Intégratrice des classes populaires dans l’idéal de progrès porté par la société industrielle, la croissance économique se fait aujourd’hui au prix d’une déshumanisation, d’une désintégration sociale et d’une dégradation de notre habitat. Face à cette « crise du futur » diffuse et globale, cet avenir qui semble pour beaucoup nous avoir glissé des mains, et vers lequel nous avançons à l’aveuglette, comment imaginer faire société et recréer une force de cohésion sociale ?
Le revenu de base : force d’intégration et pivot d’une transition
« Je pense qu’il faut donner aux gens les moyens d’une sécurité sociale qui leur permet de traverser les épisodes de l’Histoire de plus en plus mouvementée qu’ils sont en train de connaître » (Daniel Cohen)
Loin d’être une mesure anti-travail, le revenu de base représenterait une réponse pertinente face aux bouleversements économiques et sociaux actuels et serait porteur d’une double fonction : formuler une critique sociale, refusant la fatalité de la précarité comme forme d’existence, et se ressaisir de nos imaginaires collectifs, en redonnant du sens à des activités utiles, mieux choisies et moins subies par un impératif de rentabilité.
Comme l’affirme l’écologiste Jean Zin, la garantie d’un revenu permettrait non seulement de s’adapter et de réinventer de nouvelles formes de travail dans cette nouvelle ère économique, mais serait aussi la condition nécessaire à un changement de trajectoire, du productivisme salarial vers une relocalisation de l’économie.
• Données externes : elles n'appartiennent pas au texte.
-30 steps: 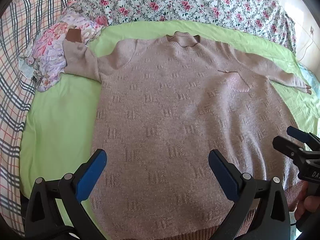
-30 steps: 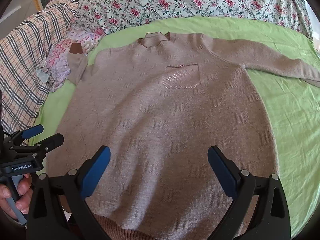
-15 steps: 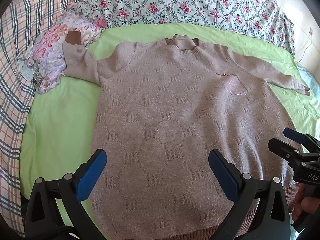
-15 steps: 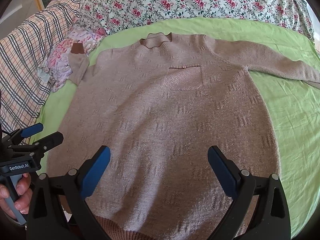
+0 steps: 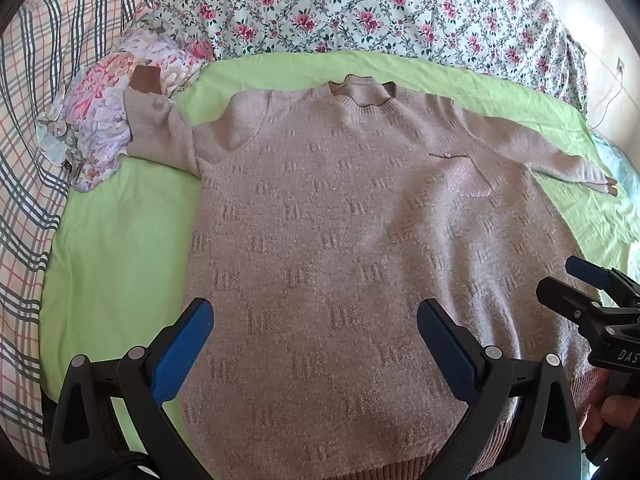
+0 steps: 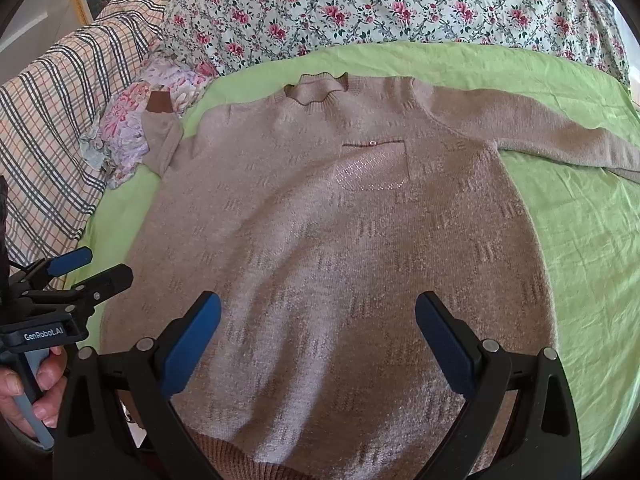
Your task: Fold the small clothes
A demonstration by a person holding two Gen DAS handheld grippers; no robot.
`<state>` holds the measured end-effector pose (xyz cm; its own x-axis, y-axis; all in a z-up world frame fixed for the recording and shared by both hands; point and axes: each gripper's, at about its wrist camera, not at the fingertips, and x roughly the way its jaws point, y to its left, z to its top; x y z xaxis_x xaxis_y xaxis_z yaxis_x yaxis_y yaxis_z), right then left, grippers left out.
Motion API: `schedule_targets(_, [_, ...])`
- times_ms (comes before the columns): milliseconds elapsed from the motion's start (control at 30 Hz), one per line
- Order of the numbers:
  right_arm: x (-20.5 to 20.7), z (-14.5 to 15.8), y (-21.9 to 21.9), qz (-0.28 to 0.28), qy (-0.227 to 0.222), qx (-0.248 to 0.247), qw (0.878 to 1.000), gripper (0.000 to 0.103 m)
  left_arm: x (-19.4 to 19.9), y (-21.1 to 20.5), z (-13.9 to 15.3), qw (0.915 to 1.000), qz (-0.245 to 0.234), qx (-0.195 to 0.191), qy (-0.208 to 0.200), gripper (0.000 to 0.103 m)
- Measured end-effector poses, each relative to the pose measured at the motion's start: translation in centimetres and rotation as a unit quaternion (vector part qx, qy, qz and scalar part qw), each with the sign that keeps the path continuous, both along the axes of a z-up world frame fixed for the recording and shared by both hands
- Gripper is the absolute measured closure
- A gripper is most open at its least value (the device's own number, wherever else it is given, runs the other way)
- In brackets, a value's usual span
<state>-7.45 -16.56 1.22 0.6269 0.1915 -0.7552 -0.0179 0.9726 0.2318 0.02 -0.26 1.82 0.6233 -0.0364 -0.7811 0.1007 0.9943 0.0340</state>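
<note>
A beige knitted sweater (image 5: 340,220) lies flat, front up, on a green sheet (image 5: 112,248), neck away from me, both sleeves spread out; it also shows in the right wrist view (image 6: 328,248). It has a sparkly chest pocket (image 6: 372,168). My left gripper (image 5: 314,344) is open and empty, above the sweater's lower left part. My right gripper (image 6: 318,332) is open and empty, above the lower middle of the sweater. Each gripper shows in the other's view: the right one (image 5: 576,288) at the sweater's right edge, the left one (image 6: 88,268) at its left edge.
A crumpled floral garment (image 5: 108,120) lies under the left sleeve's cuff. A floral quilt (image 5: 360,8) runs along the back, and a plaid blanket (image 5: 28,160) along the left. Bare green sheet lies left and right (image 6: 580,240) of the sweater.
Both grippers have drawn back slightly from the sweater, so it sits a little farther up in both views. The sweater itself has not moved.
</note>
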Motion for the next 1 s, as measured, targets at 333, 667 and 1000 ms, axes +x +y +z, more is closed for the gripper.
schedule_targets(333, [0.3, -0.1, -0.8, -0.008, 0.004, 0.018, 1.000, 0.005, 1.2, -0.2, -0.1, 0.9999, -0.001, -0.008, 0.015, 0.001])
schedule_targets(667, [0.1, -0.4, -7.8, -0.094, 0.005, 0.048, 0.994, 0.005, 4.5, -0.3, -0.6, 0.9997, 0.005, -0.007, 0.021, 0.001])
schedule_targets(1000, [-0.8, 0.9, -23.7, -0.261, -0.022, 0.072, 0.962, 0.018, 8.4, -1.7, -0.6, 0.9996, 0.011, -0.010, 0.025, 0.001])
Au cœur des grands enjeux civilisationnels : l’agriculture
C’est là qu’intervient un auditeur de France Inter :
« Je suis agriculteur. Dans la révolution industrielle, je crois que l’agriculture a donné sa part : on a nourri la France et la planète en grande partie grâce à des techniques évolutives phytopharmaceutiques. Aujourd’hui, si on veut revenir à quelque chose de plus doux, plus environnementaliste, on va devoir ré-embaucher énormément de personnes dans l’agriculture […]. Comment on va faire, sachant que 50% des agriculteurs gagnent moins de 400€ par mois ? »
Le lien entre les bouleversements économiques et sociaux et le besoin de sécurisation des existences apparaît comme une évidence pour ce secteur que l’industrialisation a mené dans l’impasse et qui cristallise aujourd’hui de nombreux grands enjeux civilisationnels.
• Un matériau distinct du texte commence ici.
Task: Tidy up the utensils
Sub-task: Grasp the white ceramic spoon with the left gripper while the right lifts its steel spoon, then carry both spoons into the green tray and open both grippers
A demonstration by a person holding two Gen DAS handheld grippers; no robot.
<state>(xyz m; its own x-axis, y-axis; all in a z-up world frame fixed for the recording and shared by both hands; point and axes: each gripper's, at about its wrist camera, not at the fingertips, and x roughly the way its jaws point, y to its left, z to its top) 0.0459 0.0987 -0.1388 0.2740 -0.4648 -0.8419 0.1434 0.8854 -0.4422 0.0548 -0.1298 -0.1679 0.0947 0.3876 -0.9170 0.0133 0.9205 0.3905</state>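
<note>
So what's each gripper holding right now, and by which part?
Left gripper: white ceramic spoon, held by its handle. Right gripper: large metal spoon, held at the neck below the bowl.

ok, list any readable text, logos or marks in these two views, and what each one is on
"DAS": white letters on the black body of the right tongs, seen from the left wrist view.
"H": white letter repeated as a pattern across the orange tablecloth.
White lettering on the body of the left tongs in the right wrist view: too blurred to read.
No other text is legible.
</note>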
Un modèle agricole qui se retourne contre nous
Le revenu de base universel est souvent présenté comme une réponse à la mutation rapide et profonde du monde du travail et à la disparition d’emploi dans les secteurs secondaire et tertiaire. Il est intéressant de noter que cette même mesure, pensée pour des secteurs en marge comme l’agriculture, aurait aussi comme effet de redynamiser et réinventer l’activité agricole. Il serait l’outil qui lui redonnerait du sens et de l’attrait, ainsi qu’une marge de choix supplémentaire à celles et ceux qui l’exercent, tout en offrant de nouvelles opportunités économiques dans les zones rurales.
« Nous avons une opportunité absolument exceptionnelle de transformer notre modèle agricole » (Nicolas Hulot, 28 août 2018)
Aujourd’hui, l’agroécologie peine à réellement changer d’échelle, car dans le court-terme, il en coûte aux agriculteurs·trices d’opérer cette transition écologique. En effet, le fait de se passer d’intrants chimiques et d’ainsi recréer une biomasse dans les sols et une biodiversité dans les champs, implique une baisse de productivité temporaire, et donc une baisse de revenu.
L’enjeu aujourd’hui est donc de trouver une mesure qui aiderait les acteurs du secteur à ne plus être les otages du court-terme et de faire des choix raisonnables pour leur santé, celle de leurs concitoyen·nes et des écosystèmes. En allouant une valeur intrinsèque à l’activité agricole, un revenu de base rendrait possible une réelle transition vers des modèles de production durables, car il reconnait la multifonctionnalité de l’activité agricole, au delà de sa fonction productive.
Comme le souligne Daniel Cohen, la valeur sociale de celles et ceux qui cultivent la terre excède largement ce qu’ils/elles sont capables de produire pour le marché. Le fait de leur assurer un revenu et une existence digne faciliterait également l’installation et la pérennisation de l’activité agricole pour les jeunes, et rendrait ainsi possible un renouvellement générationnel urgent à opérer, à l’heure où plus de la moitié des agriculteurs européens auront atteint l’âge de la retraite dans 10 ans.
La transition agricole implique nécessairement une coexistence et une mise en concurrence temporelle entre deux modèles agricoles et alimentaires, opposés dans leur structure et leurs objectifs :
– Un modèle productiviste, globalisé, dépendant des énergies fossiles, intensif en intrants chimiques, peu en main d’œuvre, polluant, mais (encore) compétitif sur le marché,
– Un modèle écologique, ancré sur un territoire, peu dépendant des ressources externes, et plus intense en travail humain.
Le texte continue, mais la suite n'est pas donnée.